Zitternd und mit Tränen in den Augen schaute Susanna zu ihm auf.
„Sag mir was los ist!“, flehte sie mit erstickter Stimme.
„Dina ist tot. Sie wurde auf dem Friedhof gefunden. Beth ist bei der Polizei. Sie musste sie identifizieren. Sie haben Beth anhand eines Fotos in Dinas Geldbörse ausfindig gemacht.“ Eintönig fasste er den soeben gehörten Bericht des Polizisten zusammen.

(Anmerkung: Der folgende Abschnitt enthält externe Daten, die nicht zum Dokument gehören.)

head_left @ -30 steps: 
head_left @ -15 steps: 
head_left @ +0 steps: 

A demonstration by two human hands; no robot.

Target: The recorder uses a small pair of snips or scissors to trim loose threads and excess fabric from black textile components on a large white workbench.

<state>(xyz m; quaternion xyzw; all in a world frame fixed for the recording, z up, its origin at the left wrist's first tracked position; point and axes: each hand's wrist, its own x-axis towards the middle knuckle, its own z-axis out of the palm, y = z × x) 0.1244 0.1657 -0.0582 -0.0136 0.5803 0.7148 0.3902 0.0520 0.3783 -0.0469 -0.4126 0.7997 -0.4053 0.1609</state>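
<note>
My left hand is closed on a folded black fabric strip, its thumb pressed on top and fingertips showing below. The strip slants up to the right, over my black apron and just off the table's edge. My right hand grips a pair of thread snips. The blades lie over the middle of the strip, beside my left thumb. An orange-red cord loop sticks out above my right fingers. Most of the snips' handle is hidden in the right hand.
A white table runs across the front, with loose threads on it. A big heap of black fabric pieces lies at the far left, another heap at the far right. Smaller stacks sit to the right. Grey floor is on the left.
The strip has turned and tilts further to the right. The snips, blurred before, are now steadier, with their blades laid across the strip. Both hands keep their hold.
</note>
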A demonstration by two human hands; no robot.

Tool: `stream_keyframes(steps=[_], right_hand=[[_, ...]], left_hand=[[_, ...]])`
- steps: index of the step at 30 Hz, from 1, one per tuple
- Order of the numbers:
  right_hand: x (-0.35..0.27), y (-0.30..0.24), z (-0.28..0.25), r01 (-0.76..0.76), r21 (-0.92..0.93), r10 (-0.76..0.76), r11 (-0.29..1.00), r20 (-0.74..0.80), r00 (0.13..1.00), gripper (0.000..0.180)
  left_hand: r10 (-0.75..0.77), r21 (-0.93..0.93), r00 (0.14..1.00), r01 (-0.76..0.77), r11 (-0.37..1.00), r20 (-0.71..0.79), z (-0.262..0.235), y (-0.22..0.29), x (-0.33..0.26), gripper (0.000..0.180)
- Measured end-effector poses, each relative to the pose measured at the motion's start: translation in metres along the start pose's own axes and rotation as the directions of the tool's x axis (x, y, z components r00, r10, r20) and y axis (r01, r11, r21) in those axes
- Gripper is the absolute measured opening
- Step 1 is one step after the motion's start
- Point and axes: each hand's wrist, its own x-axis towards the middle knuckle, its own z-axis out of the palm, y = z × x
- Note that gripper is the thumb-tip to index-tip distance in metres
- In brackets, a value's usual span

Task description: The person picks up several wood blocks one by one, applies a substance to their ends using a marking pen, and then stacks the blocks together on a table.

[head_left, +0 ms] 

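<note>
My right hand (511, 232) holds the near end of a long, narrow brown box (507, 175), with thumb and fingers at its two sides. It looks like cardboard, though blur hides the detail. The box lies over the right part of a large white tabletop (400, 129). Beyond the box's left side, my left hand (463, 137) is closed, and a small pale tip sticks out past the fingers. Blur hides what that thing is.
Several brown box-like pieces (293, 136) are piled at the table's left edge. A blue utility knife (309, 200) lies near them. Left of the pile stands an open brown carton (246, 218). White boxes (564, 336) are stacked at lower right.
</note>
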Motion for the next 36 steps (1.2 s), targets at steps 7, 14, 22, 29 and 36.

Susanna schluchzte laut auf. „Wie kam sie ums Leben?“
„Das weiss die Polizei noch nicht. Aber ich schätze, dass die Polizei so schlau ist wie ich und nicht von einem Diebstahl mit Todesfolge ausgeht. Denn offensichtlich hatte Dina ihre Geldbörse noch.“
„Vielleicht war sie leer. Hat der Polizist gesagt, wo man die Geldbörse gefunden hat?“
„Nein, das hat er nicht. Du hast Recht. Auf jeden Fall müssen wir so schnell wie möglich nach Frankreich.“ Jake nahm den Kopf seiner Frau zwischen seine grossen Hände und schaute ihr direkt in die Augen. Susanna nickte nur und gab ihm einen Kuss. Dann hievte Jake sich in seinen Rollstuhl, der neben dem Bett stand. Schnell war er beim Kleiderschrank und holte einen Koffer heraus. Er gestattete sich nicht, das, was er soeben vernommen hatte, an sich herankommen zu lassen. Er würde sonst heulend wie ein Weib zusammenbrechen und dafür war es jetzt nun wirklich der falsche Zeitpunkt. Also schluckte er die aufkeimende Verzweiflung und die blinde Wut hinunter. Stattdessen breitete sich eine tiefe, kalte Leere in ihm aus. Er war sich dessen bewusst, dass ihn dieses riesige Loch ebenfalls noch in seine Abgründe ziehen würde, aber das schien im Augenblick einfacher ertragbar, als schiere Verzweiflung.
Susanna sass ihrerseits benommen in ihrem Bett. „Reiss dich zusammen Mädchen“, sagte sie zu sich selbst und handelte dann auch nach ihrem eigenen Befehl. Sie würde noch genügend Zeit haben, ihre Schwägerin zu betrauern, aber als Erstes musste sie sich um das Wohlbefinden ihrer Tochter kümmern und ihr half sie am meisten, wenn sie einen klaren Kopf behielt. Die erste rationale Handlung war der Griff nach dem Telefon. Die Verbindung mit der Vermittlung war schnell hergestellt und keine Minute später hatte sie den Flughafen in der Leitung.